*Your task:*
The response must be made up of the lines in the entries below that contain "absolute".

*Given records:*
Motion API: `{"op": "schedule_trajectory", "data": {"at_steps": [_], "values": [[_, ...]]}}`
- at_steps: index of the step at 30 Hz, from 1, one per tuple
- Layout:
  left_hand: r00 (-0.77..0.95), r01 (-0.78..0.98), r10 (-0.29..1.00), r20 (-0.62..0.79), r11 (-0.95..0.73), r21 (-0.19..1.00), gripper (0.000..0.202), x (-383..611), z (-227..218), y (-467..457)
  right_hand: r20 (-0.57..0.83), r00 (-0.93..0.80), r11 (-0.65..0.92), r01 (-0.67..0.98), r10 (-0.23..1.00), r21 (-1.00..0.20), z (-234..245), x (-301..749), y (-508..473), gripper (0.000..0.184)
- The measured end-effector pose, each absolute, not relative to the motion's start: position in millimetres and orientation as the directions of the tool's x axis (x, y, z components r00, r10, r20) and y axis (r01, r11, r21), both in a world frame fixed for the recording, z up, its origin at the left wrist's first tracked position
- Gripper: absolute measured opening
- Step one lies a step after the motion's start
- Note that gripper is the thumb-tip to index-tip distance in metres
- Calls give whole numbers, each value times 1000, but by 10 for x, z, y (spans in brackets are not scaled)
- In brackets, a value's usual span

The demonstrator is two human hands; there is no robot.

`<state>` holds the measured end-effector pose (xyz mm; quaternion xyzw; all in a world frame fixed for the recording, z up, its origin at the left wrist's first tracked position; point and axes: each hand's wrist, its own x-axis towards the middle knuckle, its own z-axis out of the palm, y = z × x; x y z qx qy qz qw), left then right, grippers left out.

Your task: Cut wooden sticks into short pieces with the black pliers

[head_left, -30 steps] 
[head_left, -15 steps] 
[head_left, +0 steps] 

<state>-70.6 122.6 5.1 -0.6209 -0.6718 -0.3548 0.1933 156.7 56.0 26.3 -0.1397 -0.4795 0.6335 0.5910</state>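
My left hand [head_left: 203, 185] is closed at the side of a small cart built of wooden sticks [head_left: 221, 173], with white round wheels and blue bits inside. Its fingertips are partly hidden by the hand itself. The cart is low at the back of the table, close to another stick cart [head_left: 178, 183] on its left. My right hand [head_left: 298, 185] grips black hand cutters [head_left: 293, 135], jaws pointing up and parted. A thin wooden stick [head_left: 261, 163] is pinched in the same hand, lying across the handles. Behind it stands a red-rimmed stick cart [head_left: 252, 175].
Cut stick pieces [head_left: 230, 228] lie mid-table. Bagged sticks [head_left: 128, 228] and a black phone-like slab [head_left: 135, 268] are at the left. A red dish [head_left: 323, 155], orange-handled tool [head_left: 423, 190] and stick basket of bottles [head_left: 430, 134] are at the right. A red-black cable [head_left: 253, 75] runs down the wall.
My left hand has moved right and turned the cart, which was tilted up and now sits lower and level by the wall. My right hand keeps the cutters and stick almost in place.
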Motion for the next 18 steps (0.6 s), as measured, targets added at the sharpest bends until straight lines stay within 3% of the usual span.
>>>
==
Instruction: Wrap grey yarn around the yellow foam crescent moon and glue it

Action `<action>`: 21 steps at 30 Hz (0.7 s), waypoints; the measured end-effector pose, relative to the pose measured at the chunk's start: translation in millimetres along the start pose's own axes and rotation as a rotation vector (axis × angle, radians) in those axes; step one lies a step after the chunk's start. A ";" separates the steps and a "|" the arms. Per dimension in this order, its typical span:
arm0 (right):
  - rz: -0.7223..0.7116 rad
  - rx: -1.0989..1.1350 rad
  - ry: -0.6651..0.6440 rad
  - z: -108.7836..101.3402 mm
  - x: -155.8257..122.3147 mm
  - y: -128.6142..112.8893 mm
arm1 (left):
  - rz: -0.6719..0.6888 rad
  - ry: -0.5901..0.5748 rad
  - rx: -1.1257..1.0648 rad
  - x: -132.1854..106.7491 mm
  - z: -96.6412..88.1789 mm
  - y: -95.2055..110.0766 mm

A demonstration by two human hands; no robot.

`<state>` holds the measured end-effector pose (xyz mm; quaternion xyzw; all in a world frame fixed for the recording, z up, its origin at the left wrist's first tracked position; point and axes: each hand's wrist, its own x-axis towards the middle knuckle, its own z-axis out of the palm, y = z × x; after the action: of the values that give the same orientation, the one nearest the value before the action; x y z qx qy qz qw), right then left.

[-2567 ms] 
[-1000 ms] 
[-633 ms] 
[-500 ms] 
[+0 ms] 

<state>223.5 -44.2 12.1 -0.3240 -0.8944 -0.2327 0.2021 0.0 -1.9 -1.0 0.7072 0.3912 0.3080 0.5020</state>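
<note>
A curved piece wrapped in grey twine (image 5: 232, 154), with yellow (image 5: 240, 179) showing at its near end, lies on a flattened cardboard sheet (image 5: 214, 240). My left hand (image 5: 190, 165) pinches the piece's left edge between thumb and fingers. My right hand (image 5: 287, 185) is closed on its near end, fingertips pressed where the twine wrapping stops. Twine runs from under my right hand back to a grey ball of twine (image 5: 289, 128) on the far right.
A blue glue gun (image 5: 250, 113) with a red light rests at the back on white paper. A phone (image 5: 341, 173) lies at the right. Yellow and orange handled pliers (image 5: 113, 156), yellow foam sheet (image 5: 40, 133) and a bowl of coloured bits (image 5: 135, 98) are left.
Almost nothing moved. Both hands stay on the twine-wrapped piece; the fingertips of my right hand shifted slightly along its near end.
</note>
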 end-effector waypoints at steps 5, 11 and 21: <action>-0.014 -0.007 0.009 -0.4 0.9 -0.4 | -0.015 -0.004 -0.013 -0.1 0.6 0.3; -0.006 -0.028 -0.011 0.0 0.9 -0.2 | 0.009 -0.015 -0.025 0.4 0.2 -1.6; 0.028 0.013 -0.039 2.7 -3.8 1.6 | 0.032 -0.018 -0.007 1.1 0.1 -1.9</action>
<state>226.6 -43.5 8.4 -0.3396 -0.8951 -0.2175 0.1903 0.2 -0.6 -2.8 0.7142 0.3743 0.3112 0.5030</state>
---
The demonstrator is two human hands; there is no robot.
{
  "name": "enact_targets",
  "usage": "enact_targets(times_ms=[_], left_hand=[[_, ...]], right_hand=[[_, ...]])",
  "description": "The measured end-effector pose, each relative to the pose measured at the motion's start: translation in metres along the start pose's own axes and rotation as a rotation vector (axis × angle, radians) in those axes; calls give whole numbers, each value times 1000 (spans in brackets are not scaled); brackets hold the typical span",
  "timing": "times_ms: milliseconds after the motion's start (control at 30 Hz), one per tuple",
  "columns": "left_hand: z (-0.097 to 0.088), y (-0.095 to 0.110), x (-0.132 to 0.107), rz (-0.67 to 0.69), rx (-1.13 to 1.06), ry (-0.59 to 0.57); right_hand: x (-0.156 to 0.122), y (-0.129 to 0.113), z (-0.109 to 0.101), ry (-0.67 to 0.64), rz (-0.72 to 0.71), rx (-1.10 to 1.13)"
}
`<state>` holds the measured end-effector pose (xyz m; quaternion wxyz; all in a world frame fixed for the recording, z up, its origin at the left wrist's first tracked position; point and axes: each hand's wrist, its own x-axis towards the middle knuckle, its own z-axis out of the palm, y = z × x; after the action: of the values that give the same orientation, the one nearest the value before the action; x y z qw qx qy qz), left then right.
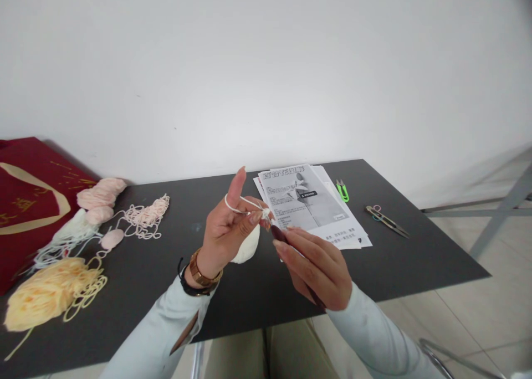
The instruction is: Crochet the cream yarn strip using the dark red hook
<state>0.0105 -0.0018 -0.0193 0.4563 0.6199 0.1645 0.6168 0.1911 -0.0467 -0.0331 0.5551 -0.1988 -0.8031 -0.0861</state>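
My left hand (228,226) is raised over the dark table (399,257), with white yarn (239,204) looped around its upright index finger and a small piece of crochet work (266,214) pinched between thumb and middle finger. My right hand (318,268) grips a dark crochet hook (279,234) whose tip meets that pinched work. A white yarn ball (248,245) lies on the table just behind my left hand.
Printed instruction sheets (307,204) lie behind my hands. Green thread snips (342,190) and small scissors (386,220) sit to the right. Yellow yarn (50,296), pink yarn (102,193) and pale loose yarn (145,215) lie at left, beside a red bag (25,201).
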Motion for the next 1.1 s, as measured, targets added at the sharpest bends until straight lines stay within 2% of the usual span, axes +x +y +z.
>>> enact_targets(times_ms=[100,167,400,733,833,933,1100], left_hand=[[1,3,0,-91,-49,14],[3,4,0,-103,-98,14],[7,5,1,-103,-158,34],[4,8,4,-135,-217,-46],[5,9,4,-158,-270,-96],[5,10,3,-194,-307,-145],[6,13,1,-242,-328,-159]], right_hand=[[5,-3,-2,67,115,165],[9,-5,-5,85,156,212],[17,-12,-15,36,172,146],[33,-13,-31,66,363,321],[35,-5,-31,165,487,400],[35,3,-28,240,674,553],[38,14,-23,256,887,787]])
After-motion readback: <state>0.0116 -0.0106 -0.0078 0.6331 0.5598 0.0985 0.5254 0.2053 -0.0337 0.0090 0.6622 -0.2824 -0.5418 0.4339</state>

*Response box:*
- The measured end-effector pose, each absolute, not relative to the motion's start: position in millimetres and orientation as the directions of the tool's x axis (x, y, z components r00, r10, r20) and y axis (r01, r11, r21), both in a world frame fixed for the recording, z up, its origin at the left wrist's first tracked position
- Gripper: absolute measured opening

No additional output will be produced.